Once I had the exposure dialled in it was a case of adjusting the power of the flash (I think was on about 1/4 power) and then finding a spot where it looked good. The idea here was to make it look as if there was a pool of light spilling in from the skylights in the roof above the Mini Gem GTE.
Over in Photoshop, the first task was to clean things up. Specifically the open barn door that’s distractingly bright and the reflective metal parts up in the roof space. This was done with a mixture of the Clone Stamp and just painting with the brush tool. I decided to leave the tape between the pillars above the car in as it matched the red and white paintwork so well.
The final job was a little colour toning and general exposure tweaking.
Starting at the bottom of the Photoshop layers panel on the left you can see the background is the original image. Layer 2 is the Clone Stamp work I did to fill in the open barn door.
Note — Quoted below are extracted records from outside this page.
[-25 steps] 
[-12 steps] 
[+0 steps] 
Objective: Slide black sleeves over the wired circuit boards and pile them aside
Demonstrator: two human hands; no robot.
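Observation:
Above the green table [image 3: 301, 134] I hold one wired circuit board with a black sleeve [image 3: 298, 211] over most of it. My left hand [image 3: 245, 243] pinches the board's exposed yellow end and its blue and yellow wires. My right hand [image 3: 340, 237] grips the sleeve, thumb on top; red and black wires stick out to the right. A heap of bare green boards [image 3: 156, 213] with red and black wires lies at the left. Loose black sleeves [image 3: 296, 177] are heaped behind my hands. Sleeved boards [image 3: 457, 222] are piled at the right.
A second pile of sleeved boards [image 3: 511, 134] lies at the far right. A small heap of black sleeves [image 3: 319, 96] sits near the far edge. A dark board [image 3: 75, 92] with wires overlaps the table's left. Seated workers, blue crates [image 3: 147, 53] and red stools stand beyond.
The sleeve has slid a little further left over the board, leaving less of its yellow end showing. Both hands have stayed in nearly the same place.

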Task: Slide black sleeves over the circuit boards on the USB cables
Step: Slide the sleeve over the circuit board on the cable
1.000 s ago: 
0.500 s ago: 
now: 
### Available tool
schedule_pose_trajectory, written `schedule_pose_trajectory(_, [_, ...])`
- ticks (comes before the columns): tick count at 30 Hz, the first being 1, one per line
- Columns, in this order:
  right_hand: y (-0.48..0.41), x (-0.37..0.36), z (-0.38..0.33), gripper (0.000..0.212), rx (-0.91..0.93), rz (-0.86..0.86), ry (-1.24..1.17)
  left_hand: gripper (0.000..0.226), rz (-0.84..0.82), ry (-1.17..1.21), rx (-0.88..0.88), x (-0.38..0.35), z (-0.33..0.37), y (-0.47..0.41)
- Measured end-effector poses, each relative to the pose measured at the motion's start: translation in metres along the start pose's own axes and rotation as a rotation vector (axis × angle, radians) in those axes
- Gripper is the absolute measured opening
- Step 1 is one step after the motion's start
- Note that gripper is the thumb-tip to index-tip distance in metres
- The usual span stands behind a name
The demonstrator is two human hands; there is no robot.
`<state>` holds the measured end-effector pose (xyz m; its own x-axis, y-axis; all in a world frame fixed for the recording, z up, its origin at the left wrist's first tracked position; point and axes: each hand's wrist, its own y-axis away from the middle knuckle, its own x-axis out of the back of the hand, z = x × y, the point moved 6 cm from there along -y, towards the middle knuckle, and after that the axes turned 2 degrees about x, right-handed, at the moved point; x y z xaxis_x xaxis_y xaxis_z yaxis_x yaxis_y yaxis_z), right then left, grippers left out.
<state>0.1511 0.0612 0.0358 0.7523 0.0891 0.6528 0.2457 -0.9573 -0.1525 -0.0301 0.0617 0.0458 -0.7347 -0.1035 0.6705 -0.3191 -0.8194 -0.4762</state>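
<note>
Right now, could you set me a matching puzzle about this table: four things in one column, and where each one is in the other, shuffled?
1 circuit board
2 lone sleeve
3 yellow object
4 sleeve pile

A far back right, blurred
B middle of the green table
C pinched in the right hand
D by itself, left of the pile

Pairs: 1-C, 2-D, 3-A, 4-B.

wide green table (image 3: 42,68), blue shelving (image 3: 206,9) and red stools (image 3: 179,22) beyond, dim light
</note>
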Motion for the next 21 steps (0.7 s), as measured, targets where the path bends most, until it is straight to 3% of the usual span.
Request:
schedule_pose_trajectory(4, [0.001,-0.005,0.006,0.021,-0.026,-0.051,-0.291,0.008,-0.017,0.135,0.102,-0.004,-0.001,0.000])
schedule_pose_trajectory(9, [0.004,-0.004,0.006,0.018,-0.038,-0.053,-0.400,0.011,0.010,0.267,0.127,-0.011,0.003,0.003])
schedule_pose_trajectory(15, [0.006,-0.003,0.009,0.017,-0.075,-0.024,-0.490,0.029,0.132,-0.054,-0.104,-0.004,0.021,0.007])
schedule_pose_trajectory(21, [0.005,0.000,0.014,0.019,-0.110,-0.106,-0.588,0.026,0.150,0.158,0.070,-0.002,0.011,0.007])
The Curves 1 layer is a Curves adjustment layer that’s just to lighten the side of the car that was nearest to the camera. It’s a slight bump in exposure painted only onto the area needed with a layer mask.
The next layer up is a Hue/Saturation adjustment again layer masked so it only shows on the areas of the mask painted white. This is just desaturating the background whilst keeping the car and tape nice and bright.
Levels 1 is applying the colour toning. It’s not an obvious effect but its adding a little cyan to the shadows and warming the highlights a little.
And finally, Layer 3 is adding just a little haze around the skylights to simulate dust in the air. All this takes is some dabbing with a soft brush sampling a couple that’s already present in the light, a little Gaussian blur and a drop in opacity.